L’Italia è stata il motore del tax free shopping in Europa nel 2024. A dirlo sono i dati condivisi dallo studio ‘Travelers’ Retail Market in Italy’ commissionato da Global Blue a Deloitte che evidenziano un dato già osservato da Pambianco Magazine, sulla centralità dell’America nella dinamica di crescita del tax free in Italia. La crescita dei volumi è stata infatti del 20% con un Cagr 2019-2024 del 6,6% e con una spesa dei visitatori extra-Ue nel nostro Paese che si mantiene in crescita: +15%, che diventa +20% se si considera l’impatto della nuova soglia minima di spesa ridotta a 70 euro per volontà del Ministero del Turism. A trainare la spesa per nazionalità c’è al primo posto proprio l’America con una contribuzione del 25%. Seguono i cinesi (11%) e i turisti dei Paesi del Golfo (10%) e poi gli shopper (U)hnwi – ovvero individui ad altro patrimonio netto – che hanno rappresentato il 3% ma che generano il 30% della spesa tax free in Italia. Nel mondo, più di un terzo dei compratori (U)hnwi ha scelto proprio l’Italia per lo shopping. Tommaso Nastasi, Partner di Deloitte Italy ha commentato: “Il turismo internazionale è un driver strategico per il retail in Italia, a fronte di un contesto macroeconomico poco stabile”.
Per quanto riguarda le categorie merceologiche, il 34% della spesa è stata rivolta al ready-to-wear, con un incremento del +12% rispetto al 2023 e una spesa media per shopper di 1.200 nella categoria. Seguono pelletteria e borse (24%, +4%, 1.300 euro) e gioielleria (9%, +5%, 1.500 euro). Menzione a parte l’orologeria, che pur pesando appena il 7%, registra un aumento della spesa del +32% rispetto al 2023, per una spesa media per shopper di 6.600 euro.
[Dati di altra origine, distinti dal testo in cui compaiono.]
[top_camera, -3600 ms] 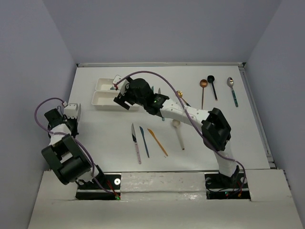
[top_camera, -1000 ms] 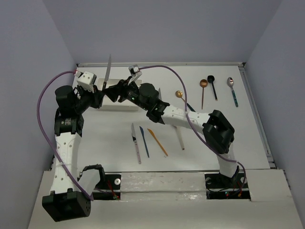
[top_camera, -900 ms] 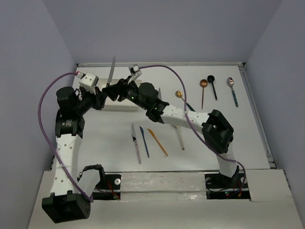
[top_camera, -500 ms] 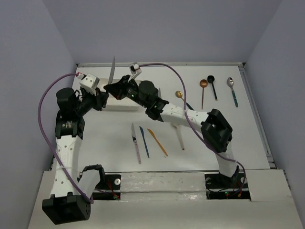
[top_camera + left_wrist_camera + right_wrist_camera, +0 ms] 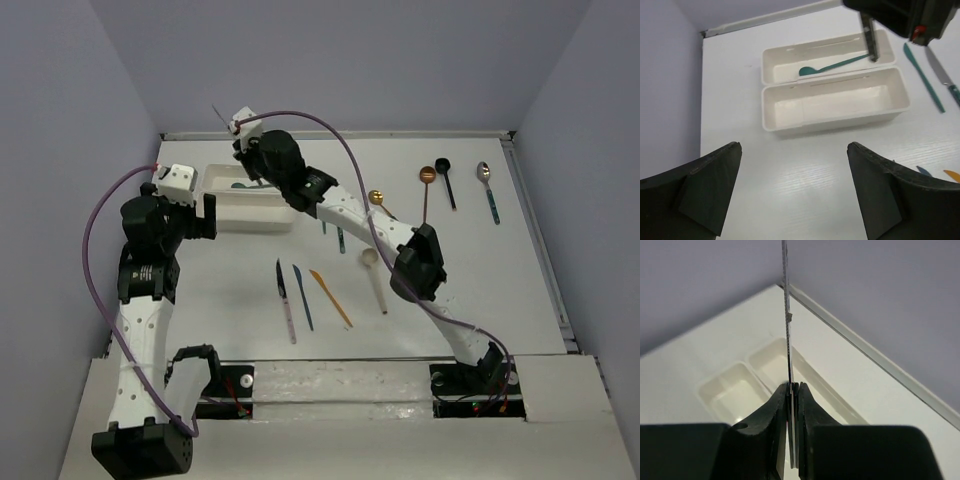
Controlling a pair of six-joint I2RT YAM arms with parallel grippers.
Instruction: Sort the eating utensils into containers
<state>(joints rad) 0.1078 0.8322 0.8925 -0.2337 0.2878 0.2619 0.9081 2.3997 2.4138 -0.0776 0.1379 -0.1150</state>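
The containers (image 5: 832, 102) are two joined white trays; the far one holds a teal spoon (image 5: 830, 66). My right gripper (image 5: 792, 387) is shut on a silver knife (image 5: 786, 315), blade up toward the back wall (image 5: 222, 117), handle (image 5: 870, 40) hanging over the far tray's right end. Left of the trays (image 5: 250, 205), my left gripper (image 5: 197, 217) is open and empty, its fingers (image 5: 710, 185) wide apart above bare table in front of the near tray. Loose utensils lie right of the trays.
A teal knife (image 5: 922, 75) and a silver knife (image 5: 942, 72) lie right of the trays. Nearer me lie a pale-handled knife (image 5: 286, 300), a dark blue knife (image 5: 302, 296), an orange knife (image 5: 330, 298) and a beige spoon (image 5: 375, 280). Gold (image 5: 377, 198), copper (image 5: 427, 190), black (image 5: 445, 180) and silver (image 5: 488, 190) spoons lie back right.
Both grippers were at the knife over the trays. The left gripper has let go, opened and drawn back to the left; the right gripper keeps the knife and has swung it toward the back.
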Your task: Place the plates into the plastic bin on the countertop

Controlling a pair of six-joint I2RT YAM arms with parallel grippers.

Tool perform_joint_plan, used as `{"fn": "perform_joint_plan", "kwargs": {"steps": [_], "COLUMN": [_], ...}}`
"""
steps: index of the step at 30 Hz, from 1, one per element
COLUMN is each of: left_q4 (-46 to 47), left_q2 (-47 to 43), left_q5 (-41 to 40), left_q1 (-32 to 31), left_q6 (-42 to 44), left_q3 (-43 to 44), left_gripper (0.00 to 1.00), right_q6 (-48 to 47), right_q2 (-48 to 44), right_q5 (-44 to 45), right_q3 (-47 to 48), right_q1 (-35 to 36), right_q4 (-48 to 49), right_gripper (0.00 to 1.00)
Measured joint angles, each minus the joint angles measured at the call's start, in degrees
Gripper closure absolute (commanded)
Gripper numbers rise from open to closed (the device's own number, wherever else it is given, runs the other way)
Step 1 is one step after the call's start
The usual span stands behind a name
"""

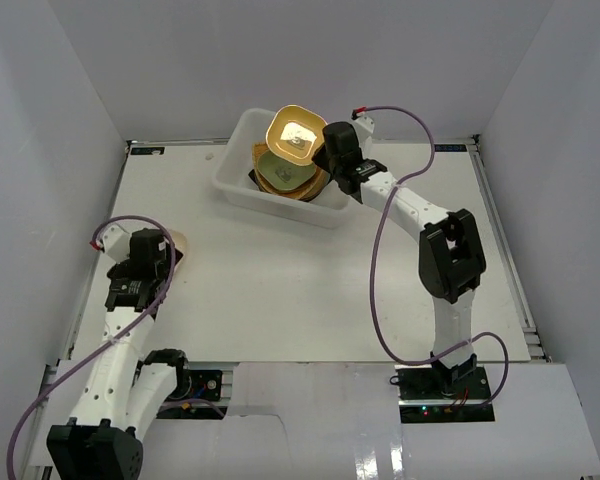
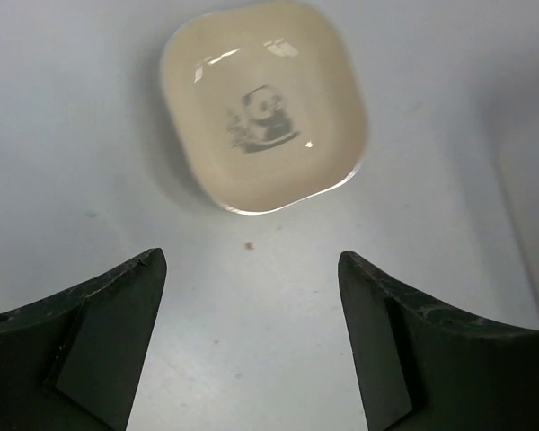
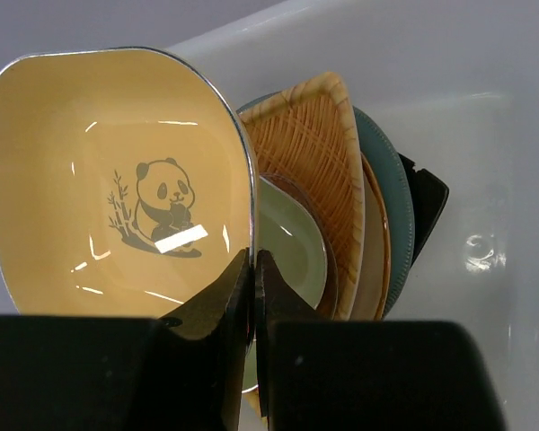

Il trend di crescita dell’Italia si inserisce in un quadro globale in cui l’Europa è cresciuta del 16%, mentre l’Asia ha rappresentato il vero motore mondiale chiudendo il 2024 con un +61%, grazie alle performance del Giappone. Dopo i primi anni post-pandemici di lento recupero per il mercato Ttax free, il 2024 ha rappresentato quello del definitivo sorpasso sul mercato del lusso, in decrescita.
Quanto alle attese per il 2025, gli americani rimarranno il motore trainante del mercato, grazie ad un forte desiderio di viaggiare (il 91% dei rispondenti di una survey Global Blue dichiara di voler visitare l’Europa quest’anno), a un record nel possesso di passaporti (il 50% ne ha uno, +5% vs 2019) e a un desiderio di aumentare la spesa nel lusso. Viceversa, lo shopper cinese continuerà a crescere a ritmi non sostenuti, complice anche il rallentamento nell’ottenimento dei visti per i gruppi turistici: un cambiamento potrebbe avvenire nella seconda metà dell’anno, anche se ancora lontani dai livelli pre-Covid. La propensione degli stranieri a viaggiare all’estero continua ad essere in aumento nei primi mesi del 2025, mentre per i prossimi tre anni si prevede una moderata crescita del mercato retail offline italiano relativo alle principali categorie merceologiche in linea con le tipiche spese di un turista in Italia.
“Il 2024 è stato un anno di crescita significativa, a cui ha concorso positivamente l’abbassamento della soglia minima per accedere al Tax Free Shopping. Anche l’inizio del 2025 conferma il trend di aumento. Per i brand, fondamentale sarà seguire l’evoluzione del mercato tramite analisi dati sempre più complete ed approfondite: per questo la partnership con Deloitte può costituire un primo passo per indagare ancora di più le dinamiche dei flussi turistici nazionali e internazionali e il loro impatto sul retail”, ha dichiarato Stefano Rizzi, managing director Italy di Global Blue.